All of lore.kernel.org
 help / color / mirror / Atom feed
From: Marco Elver <elver@google.com>
To: Qian Cai <cai@lca.pw>
Cc: LKMM Maintainers -- Akira Yokosawa <akiyks@gmail.com>,
	Alan Stern <stern@rowland.harvard.edu>,
	Alexander Potapenko <glider@google.com>,
	Andrea Parri <parri.andrea@gmail.com>,
	Andrey Konovalov <andreyknvl@google.com>,
	Andy Lutomirski <luto@kernel.org>,
	Ard Biesheuvel <ard.biesheuvel@linaro.org>,
	Arnd Bergmann <arnd@arndb.de>, Boqun Feng <boqun.feng@gmail.com>,
	Borislav Petkov <bp@alien8.de>, Daniel Axtens <dja@axtens.net>,
	Daniel Lustig <dlustig@nvidia.com>,
	Dave Hansen <dave.hansen@linux.intel.com>,
	David Howells <dhowells@redhat.com>,
	Dmitry Vyukov <dvyukov@google.com>,
	"H. Peter Anvin" <hpa@zytor.com>, Ingo Molnar <mingo@redhat.com>,
	Jade Alglave <j.alglave@ucl.ac.uk>,
	Joel Fernandes <joel@joelfernandes.org>,
	Jonathan Corbet <corbet@lwn.net>,
	Josh Poimboeuf <jpoimboe@redhat.com>,
	Luc Maranget <luc.maranget@inria.fr>,
	Mark Rutland <mark.rutland@arm.com>,
	Nicholas Piggin <npiggin@gmail.com>,
	"Paul E. McKenney" <paulmck@kernel.org>,
	Peter Zijlstra <peterz@infradead.org>,
	Thomas Gleixner <tglx@linutronix.de>,
	Will Deacon <will@kernel.org>, Eric Dumazet <edumazet@google.com>,
	kasan-dev <kasan-dev@googlegroups.com>,
	linux-arch <linux-arch@vger.kernel.org>,
	"open list:DOCUMENTATION" <linux-doc@vger.kernel.org>,
	linux-efi@vger.kernel.org,
	Linux Kbuild mailing list <linux-kbuild@vger.kernel.org>,
	LKML <linux-kernel@vger.kernel.org>,
	Linux Memory Management List <linux-mm@kvack.org>,
	the arch/x86 maintainers <x86@kernel.org>
Subject: Re: [PATCH v4 00/10] Add Kernel Concurrency Sanitizer (KCSAN)
Date: Wed, 20 Nov 2019 16:54:48 +0100	[thread overview]
Message-ID: <20191120155448.GA21320@google.com> (raw)
In-Reply-To: <CANpmjNPynCwYc8-GKTreJ8HF81k14JAHZXLt0jQJr_d+ukL=6A@mail.gmail.com>

On Tue, 19 Nov 2019, Marco Elver wrote:

> On Tue, 19 Nov 2019 at 21:13, Qian Cai <cai@lca.pw> wrote:
> >
> > On Thu, 2019-11-14 at 19:02 +0100, 'Marco Elver' via kasan-dev wrote:
> > > This is the patch-series for the Kernel Concurrency Sanitizer (KCSAN).
> > > KCSAN is a sampling watchpoint-based *data race detector*. More details
> > > are included in **Documentation/dev-tools/kcsan.rst**. This patch-series
> > > only enables KCSAN for x86, but we expect adding support for other
> > > architectures is relatively straightforward (we are aware of
> > > experimental ARM64 and POWER support).
> >
> > This does not allow the system to boot.

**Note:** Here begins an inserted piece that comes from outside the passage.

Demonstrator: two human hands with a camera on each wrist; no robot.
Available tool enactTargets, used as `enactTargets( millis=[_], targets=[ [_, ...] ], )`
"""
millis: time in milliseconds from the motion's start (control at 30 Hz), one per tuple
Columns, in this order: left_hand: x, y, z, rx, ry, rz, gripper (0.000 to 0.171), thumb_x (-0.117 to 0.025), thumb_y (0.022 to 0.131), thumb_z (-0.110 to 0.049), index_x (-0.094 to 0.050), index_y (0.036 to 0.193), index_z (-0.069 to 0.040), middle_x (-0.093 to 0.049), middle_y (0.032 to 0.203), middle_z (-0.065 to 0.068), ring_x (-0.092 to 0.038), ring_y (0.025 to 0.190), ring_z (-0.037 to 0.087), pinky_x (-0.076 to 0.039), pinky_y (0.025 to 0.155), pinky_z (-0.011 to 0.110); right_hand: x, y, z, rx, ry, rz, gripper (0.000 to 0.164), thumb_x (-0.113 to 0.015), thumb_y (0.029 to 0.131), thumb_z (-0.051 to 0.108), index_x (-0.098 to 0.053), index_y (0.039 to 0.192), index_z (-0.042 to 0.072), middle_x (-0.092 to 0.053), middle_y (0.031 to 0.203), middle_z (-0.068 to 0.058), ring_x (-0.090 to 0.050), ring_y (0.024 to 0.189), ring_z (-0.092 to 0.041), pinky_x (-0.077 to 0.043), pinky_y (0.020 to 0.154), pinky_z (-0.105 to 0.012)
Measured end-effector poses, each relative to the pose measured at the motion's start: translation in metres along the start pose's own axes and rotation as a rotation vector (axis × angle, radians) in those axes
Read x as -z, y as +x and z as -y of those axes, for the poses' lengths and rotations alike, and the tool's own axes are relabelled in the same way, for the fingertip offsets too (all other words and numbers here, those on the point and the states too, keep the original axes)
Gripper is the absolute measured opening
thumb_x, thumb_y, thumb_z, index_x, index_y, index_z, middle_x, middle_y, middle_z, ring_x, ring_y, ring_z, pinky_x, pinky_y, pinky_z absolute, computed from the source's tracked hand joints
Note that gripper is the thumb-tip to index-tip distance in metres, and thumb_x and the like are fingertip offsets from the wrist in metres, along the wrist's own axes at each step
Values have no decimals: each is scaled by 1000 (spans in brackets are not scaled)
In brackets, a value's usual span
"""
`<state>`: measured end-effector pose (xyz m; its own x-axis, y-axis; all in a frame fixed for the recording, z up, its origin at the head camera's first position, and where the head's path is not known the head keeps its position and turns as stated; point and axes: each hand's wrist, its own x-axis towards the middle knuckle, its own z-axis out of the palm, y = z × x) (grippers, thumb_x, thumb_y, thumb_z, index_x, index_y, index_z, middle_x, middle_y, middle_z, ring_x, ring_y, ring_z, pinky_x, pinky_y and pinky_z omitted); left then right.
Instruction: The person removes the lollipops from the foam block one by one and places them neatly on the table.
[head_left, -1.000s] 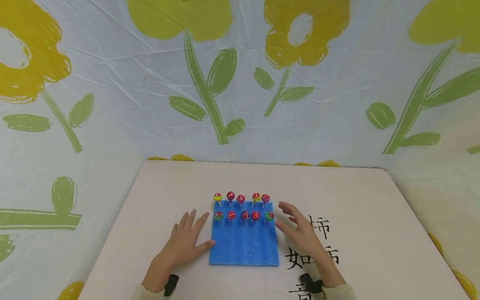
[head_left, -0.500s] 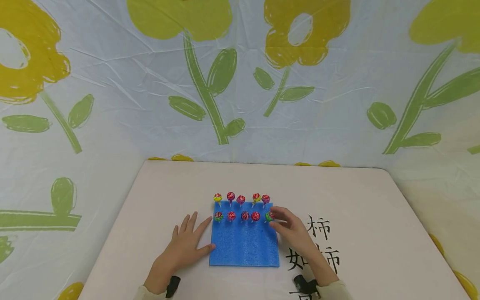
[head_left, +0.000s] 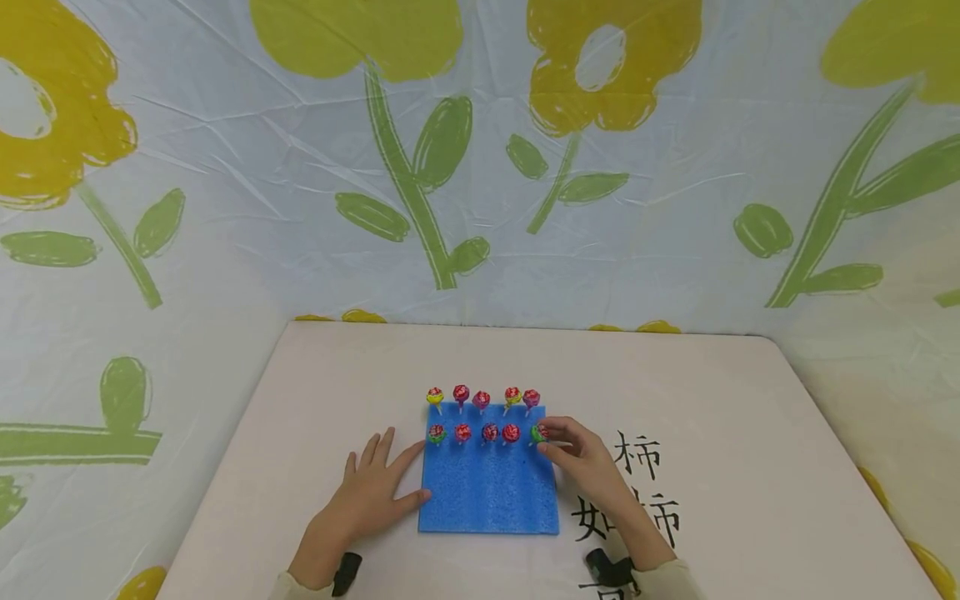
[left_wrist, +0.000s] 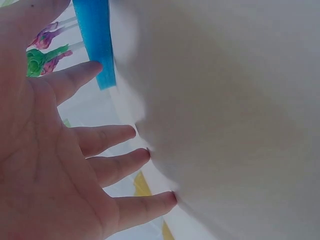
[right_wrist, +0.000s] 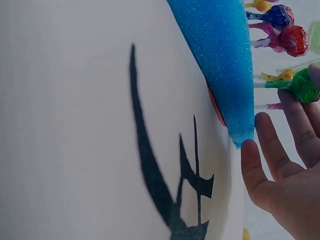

Just hang forever at the end.
> >
> > https://cailca.github.io/files/dmesg.txt
> >
> > the config (dselect KASAN and select KCSAN with default options):
> >
> > https://raw.githubusercontent.com/cailca/linux-mm/master/x86.config
> 
> Thanks! That config enables lots of other debug code. I could
> reproduce the hang. It's related to CONFIG_PROVE_LOCKING etc.
> 
> The problem is definitely not the fact that kcsan_setup_watchpoint
> disables interrupts (tested by removing that code). Although lockdep
> still complains here, and looking at the code in kcsan/core.c, I just
> can't see how local_irq_restore cannot be called before returning (in
> the stacktrace you provided, there is no kcsan function), and
> interrupts should always be re-enabled. (Interrupts are only disabled
> during delay in kcsan_setup_watchpoint.)
> 
> What I also notice is that this happens when the console starts
> getting spammed with data-race reports (presumably because some extra
> debug code has lots of data races according to KCSAN).
> 
> My guess is that some of the extra debug logic enabled in that config
> is incompatible with KCSAN. However, so far I cannot tell where
> exactly the problem is. For now the work-around would be not using
> KCSAN with these extra debug options.  I will investigate more, but
> nothing obviously wrong stands out..

It seems that due to spinlock_debug.c containing data races, the console
gets spammed with reports. However, it's also possible to encounter
deadlock, e.g.  printk lock -> spinlock_debug -> KCSAN detects data race
-> kcsan_print_report() -> printk lock -> deadlock.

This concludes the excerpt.